ACTIVITY: Reproduce verbatim only the lines from the one containing "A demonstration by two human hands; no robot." through the last line below, both included.

++++ COLLECTED DATA ++++

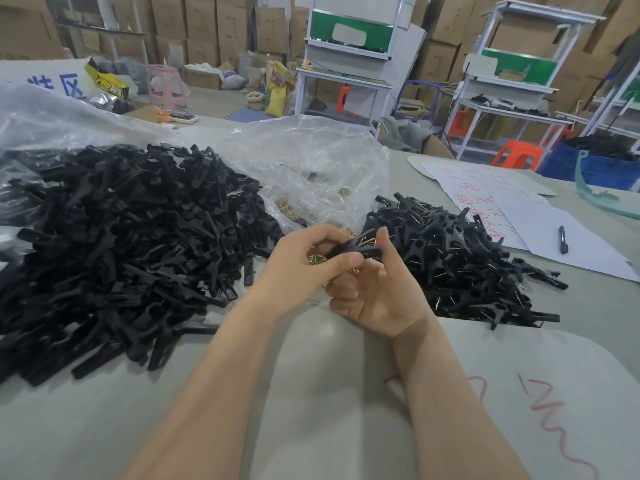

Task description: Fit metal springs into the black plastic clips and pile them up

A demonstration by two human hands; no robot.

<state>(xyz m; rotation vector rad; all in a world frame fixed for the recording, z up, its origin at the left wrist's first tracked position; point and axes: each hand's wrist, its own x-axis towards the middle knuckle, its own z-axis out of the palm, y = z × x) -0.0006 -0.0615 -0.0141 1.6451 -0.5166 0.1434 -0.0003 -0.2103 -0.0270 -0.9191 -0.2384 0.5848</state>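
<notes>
Roughly midway at best, judging by the two heaps.

In work: one clip [349, 250], held above the counter [311, 393] between both hands. Your left grip [304, 268] pinches it with thumb and curled fingers. Your right grip [374, 299] holds its other end, forefinger raised against it. A glint of metal shows at its middle; I cannot tell whether the spring is seated.

Done: the finished pile [460, 258] to your right, wire ends showing.

Left: the much larger heap of bare black pieces [121, 237] to your left.

Supply: springs [294, 209] lie in the plastic bag [311, 161] just beyond your hands.

Around: paper sheets [540, 233] and a pen [563, 239] lie near the finished pile.

Obstacles: the way to the pile looks free, but the bag's loose film crowds the springs.
</notes>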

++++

RESPONSE BOX:
A demonstration by two human hands; no robot.

<state>(xyz m; rotation vector rad; all in a world frame fixed for the recording, z up, its origin at the left wrist's first tracked position; point and axes: each hand's wrist, its own x-axis towards the middle knuckle, its own z-axis out of the palm, y = z × x) -0.0006 -0.0615 -0.0141 1.6451 -0.5166 0.1434 -0.0003 -0.2103 -0.0270 -0.9191 -0.2384 0.5848</state>
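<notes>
Roughly midway at best, judging by the two heaps.

In work: one clip [349, 250], held above the counter [311, 393] between both hands. Your left grip [304, 268] pinches it with thumb and curled fingers. Your right grip [374, 299] holds its other end, forefinger raised against it. A glint of metal shows at its middle; I cannot tell whether the spring is seated.

Done: the finished pile [460, 258] to your right, wire ends showing.

Left: the much larger heap of bare black pieces [121, 237] to your left.

Supply: springs [294, 209] lie in the plastic bag [311, 161] just beyond your hands.

Around: paper sheets [540, 233] and a pen [563, 239] lie near the finished pile.

Obstacles: the way to the pile looks free, but the bag's loose film crowds the springs.
</notes>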

The required output has been given in full.